Exercise objective :: Your task is to copy the lines of the data below from the line holding "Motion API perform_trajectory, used" through the line holding "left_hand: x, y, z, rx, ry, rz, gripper", inclusive, exactly and with nothing added.

Dataset content ::
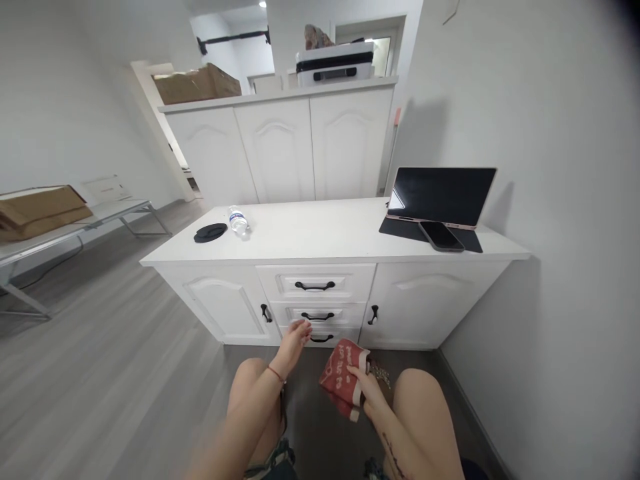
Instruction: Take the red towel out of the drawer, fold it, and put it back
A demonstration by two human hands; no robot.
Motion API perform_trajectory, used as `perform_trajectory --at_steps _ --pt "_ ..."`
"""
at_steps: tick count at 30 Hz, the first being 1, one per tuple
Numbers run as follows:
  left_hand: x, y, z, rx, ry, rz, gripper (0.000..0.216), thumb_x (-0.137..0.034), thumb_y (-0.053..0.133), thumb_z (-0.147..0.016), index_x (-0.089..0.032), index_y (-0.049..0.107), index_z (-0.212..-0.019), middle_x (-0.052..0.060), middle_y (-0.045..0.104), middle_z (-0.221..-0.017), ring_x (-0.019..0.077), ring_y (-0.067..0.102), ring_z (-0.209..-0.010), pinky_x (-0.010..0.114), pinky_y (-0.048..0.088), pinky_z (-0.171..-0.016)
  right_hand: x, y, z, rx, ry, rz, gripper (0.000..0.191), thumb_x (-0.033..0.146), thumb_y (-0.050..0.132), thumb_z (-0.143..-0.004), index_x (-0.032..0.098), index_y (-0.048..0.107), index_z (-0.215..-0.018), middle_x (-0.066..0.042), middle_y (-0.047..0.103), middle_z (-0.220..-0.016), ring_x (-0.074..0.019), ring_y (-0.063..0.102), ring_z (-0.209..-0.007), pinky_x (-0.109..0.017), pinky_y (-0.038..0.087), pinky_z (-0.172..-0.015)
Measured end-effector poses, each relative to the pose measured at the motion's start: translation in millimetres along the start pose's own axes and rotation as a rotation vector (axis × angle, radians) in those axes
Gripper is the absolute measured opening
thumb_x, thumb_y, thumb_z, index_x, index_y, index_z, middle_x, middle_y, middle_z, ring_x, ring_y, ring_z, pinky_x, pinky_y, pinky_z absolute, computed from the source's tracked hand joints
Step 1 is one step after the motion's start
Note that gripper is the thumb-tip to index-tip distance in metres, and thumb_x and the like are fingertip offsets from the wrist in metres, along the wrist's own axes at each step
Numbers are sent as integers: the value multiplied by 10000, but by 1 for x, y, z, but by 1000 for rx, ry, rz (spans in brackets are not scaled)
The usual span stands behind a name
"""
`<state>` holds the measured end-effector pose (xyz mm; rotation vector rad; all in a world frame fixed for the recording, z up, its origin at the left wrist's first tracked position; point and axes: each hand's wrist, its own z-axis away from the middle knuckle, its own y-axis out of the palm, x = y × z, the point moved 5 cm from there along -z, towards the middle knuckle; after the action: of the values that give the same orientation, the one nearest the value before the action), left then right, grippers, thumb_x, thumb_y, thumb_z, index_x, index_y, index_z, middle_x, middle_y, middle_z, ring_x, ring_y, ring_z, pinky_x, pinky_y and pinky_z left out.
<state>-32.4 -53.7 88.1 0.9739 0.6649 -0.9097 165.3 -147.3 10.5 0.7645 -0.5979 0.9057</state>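
Observation:
My right hand [367, 390] is closed on a red cloth [341, 373] with white lettering and pale edges, held low between my knees in front of the cabinet. Whether it is a flat cloth or a pouch, I cannot tell. My left hand [297, 335] reaches forward with nothing in it, its fingers loosely stretched. In the picture it overlaps the drawer front near the middle drawer handle [318, 316] and the bottom drawer handle [323, 339]; contact with either is not clear. All three drawers of the white cabinet [320, 253] are closed.
On the cabinet top are a plastic bottle [239, 221], a flat black object [211, 232], a tablet [443, 195] propped up, and a phone [441, 236]. A wall [565, 200] rises at right. A side table [115, 208] with a cardboard box [43, 212] stands at left.

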Motion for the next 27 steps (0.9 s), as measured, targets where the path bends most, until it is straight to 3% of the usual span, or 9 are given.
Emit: perform_trajectory --at_steps 4,9,13,21,27 --pt "-51 44 -24 -74 -16 147 112 -142 702 -809 -172 599 -777 41 648 -788 115 634 -731 236 482 -752 -16 -3 -14 -16 58 -92 471 273 838 -472 138 641 -879 -75 752 -714 -266 720 -687 -336 585 -656" --pt "-71 71 -57 -81 -51 164 104 -165 665 -844 -170 600 -764 48 619 -720 121 590 -645 244 500 -699 -21 -10 -22 -16 29 -84 497 314 835 -414 152 652 -846 -62 750 -663 -264 733 -675 -301 574 -614" --pt "-67 71 -65 -78 -31 168 116 -129 645 -844 -169 597 -746 27 627 -677 97 528 -569 236 495 -659 -23 -12 -27 -25 5 -65 484 333 827 -433 159 653 -850 -59 751 -668 -269 740 -703 -294 573 -610" --pt "-58 63 -48 -53 28 181 126 -177 671 -838 -187 576 -758 14 662 -764 90 573 -650 275 508 -775 -7 -1 -14 -24 55 -92 503 323 838 -449 161 660 -891 -76 769 -744 -271 745 -760 -307 594 -645" --pt "-48 55 -30 -45 38 202 193 -220 751 -773 -188 562 -754 -3 653 -740 83 555 -619 281 504 -766 16 1 6 101 95 -118 379 413 799 -560 190 698 -849 -83 769 -773 -314 739 -857 -373 602 -745"
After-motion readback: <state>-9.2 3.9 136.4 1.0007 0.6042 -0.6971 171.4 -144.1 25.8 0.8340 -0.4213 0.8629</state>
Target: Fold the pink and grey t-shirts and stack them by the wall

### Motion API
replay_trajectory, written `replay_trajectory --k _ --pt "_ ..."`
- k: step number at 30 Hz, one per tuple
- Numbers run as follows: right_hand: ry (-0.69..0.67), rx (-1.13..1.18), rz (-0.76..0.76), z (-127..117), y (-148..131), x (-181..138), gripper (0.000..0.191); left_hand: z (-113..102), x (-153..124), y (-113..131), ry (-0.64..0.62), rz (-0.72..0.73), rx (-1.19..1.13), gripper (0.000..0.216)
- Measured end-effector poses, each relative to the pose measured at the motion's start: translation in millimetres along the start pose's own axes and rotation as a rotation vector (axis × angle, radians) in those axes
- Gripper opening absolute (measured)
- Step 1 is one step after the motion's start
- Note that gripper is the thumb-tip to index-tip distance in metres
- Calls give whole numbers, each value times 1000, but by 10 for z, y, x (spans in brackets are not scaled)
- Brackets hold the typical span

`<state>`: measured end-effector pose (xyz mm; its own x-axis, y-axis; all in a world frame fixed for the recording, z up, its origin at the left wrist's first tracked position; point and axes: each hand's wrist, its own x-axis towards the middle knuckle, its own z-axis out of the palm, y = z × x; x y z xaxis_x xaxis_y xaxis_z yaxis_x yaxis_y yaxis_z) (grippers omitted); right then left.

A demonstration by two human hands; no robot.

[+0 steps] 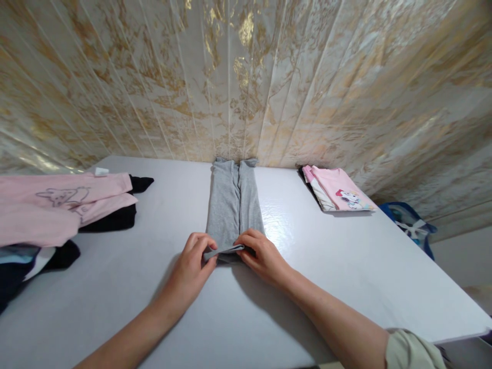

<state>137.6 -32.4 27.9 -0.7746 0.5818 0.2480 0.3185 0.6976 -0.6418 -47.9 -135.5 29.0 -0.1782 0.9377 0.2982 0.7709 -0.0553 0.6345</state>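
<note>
A grey garment (225, 200) lies lengthwise on the white table, its sides folded inward so that the edges meet along the middle. Its near end is lifted a little off the surface. My left hand (195, 260) pinches the left corner of that end between thumb and fingers. On the right corner, my right hand (262, 255) grips the same edge, fingers above and thumb below. Whether the garment is a shirt or something else, I cannot tell.
Loose clothes, with a pink printed shirt (57, 205) on top, spread over the table's left side. A folded stack with a pink shirt (338, 187) sits at the back right. Beyond the right edge is a blue-trimmed bag (411, 225). A gold-patterned curtain (230, 92) hangs behind the white table (172, 200).
</note>
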Motion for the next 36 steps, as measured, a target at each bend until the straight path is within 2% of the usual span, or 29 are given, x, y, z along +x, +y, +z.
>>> replay_trajectory --k 5,8,12,14,20,24,29,36 --pt "-35 -89 -44 -6 -50 -22 16 -22 37 -4 81 -40 -40 7" --pt "-51 -197 -64 22 -86 -28 29 1 31 -26 114 -49 -86 9" --pt "-20 -208 -7 46 -79 -4 13 -3 46 -46 117 -39 -86 12" --pt "9 -130 32 41 -57 17 6 -18 58 -54 110 -30 -65 15" --pt "1 -26 34 15 -13 37 15 -22 37 -84 4 -34 -4 22" --pt "-47 -38 5 -55 -51 -11 3 2 -18 -69 -79 -68 91 24" --pt "-154 -74 -49 -134 -143 -68 24 16 -40 -96 -132 -2 91 40" --pt "-97 -226 -33 45 -163 -69 39 -17 38 -79 25 -29 23 25"
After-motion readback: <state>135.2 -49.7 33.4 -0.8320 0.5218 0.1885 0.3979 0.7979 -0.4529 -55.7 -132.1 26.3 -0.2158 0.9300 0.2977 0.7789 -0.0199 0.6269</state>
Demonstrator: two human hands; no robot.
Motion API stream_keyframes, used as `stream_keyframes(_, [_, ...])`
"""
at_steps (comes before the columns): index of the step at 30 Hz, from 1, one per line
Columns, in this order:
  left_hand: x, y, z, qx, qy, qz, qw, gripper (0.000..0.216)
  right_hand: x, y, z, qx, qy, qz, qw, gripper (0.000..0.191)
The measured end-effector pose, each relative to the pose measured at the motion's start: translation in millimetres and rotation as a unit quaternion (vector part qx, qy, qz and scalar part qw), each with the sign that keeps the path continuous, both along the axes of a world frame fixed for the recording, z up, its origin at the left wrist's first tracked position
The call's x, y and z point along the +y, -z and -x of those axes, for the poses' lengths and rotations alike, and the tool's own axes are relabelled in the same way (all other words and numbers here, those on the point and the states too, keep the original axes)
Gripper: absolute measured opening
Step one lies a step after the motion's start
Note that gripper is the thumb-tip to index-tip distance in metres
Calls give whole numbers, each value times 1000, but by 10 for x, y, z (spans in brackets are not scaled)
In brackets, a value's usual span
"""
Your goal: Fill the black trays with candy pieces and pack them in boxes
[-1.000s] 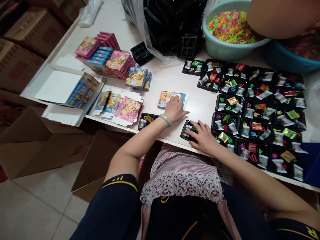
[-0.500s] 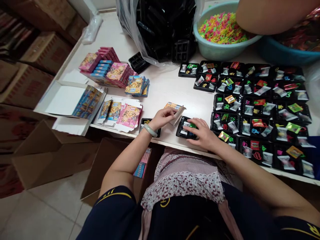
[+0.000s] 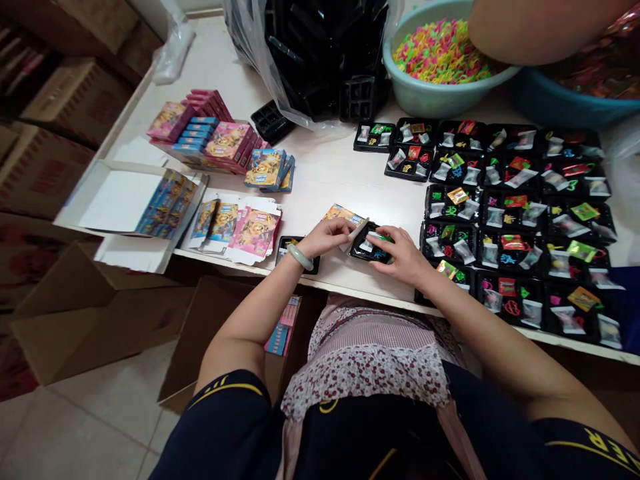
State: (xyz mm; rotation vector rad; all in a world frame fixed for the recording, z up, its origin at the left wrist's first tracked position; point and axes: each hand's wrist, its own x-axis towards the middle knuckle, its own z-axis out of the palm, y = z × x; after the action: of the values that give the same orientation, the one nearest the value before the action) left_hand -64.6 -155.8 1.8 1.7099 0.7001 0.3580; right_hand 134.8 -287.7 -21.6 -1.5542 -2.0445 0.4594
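Observation:
My left hand (image 3: 327, 238), with a pale bangle at the wrist, is closed on a small open cardboard box (image 3: 341, 213) with a yellow and orange printed face and a raised flap. Just right of the flap lies a small black compartment tray (image 3: 361, 249) holding wrapped candy and small green and blue pieces. The fingers of my right hand (image 3: 403, 257) grip this tray and cover part of it. The tray's left end is close against the box's open end. Another filled black tray (image 3: 314, 265) sits partly hidden under my left wrist.
Rows of filled black trays (image 3: 505, 217) cover the right of the table. Flat boxes (image 3: 255, 233), stacked finished boxes (image 3: 227, 143) and a white carton (image 3: 117, 200) stand left. Behind are a bag of black trays (image 3: 320, 60) and a basin (image 3: 410, 93) of coloured plastic pieces.
My right hand has moved the black tray slightly left, up to the small box. My left hand has shifted slightly with the box's flap. The camera view has turned a little.

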Motion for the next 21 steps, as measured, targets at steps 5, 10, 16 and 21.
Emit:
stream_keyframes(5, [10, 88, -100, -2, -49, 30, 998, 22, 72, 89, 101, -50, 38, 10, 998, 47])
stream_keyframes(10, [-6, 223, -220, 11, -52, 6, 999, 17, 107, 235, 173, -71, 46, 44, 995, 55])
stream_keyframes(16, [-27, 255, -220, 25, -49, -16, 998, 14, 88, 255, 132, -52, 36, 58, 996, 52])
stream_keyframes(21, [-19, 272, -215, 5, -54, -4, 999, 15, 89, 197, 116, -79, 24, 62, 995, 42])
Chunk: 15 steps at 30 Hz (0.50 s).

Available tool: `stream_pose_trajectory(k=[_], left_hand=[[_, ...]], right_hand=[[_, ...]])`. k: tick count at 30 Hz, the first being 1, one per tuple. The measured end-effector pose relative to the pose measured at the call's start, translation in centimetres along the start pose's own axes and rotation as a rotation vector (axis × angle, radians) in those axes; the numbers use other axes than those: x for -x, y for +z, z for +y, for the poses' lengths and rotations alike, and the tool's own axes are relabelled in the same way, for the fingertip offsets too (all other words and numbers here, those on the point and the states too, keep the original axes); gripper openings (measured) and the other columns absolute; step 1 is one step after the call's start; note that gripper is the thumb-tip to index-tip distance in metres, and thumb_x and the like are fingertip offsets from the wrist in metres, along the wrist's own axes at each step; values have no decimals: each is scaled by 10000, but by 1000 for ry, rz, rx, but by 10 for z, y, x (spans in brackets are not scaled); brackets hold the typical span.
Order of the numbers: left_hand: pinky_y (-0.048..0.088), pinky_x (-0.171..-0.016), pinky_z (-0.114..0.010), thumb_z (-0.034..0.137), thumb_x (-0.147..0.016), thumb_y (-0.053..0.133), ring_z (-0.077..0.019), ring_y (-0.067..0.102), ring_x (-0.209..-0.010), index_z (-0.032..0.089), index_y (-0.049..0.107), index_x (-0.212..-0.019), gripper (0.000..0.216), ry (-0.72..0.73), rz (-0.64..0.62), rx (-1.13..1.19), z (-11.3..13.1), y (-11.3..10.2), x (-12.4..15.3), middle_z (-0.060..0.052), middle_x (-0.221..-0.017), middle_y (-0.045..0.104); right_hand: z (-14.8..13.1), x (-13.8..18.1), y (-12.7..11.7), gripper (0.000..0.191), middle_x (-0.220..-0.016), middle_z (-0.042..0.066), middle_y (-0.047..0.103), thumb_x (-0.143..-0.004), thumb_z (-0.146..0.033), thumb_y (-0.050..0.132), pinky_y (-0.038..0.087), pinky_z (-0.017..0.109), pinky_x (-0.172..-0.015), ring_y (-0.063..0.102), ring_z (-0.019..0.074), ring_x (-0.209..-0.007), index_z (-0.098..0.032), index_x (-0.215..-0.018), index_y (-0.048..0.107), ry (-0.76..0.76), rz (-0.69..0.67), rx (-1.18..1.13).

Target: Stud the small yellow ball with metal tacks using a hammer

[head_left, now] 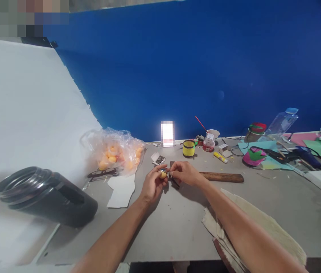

Exercise result ::
Motion API perform_trajectory, used as `perform_trajectory --at_steps _ --pt "_ ..."`
"""
at_steps: tick count at 30 Hz, the first being 1, one per tuple
Numbers run as follows:
  left_hand: x, y, z, rx, ry, rz, gripper (0.000..0.216), thumb_x (-0.137..0.034), thumb_y (-0.053..0.133), thumb_z (-0.147..0.016), index_x (-0.089..0.032), index_y (-0.049..0.107), index_z (-0.212..-0.019), middle_x (-0.052..0.060), middle_y (-0.045..0.104), middle_z (-0.221..-0.017), ring_x (-0.019..0.077), ring_y (-0.067..0.102), ring_z (-0.209..-0.010), pinky_x (-0.010..0.114), pinky_y (-0.048..0.088), pinky_z (-0.171..-0.016)

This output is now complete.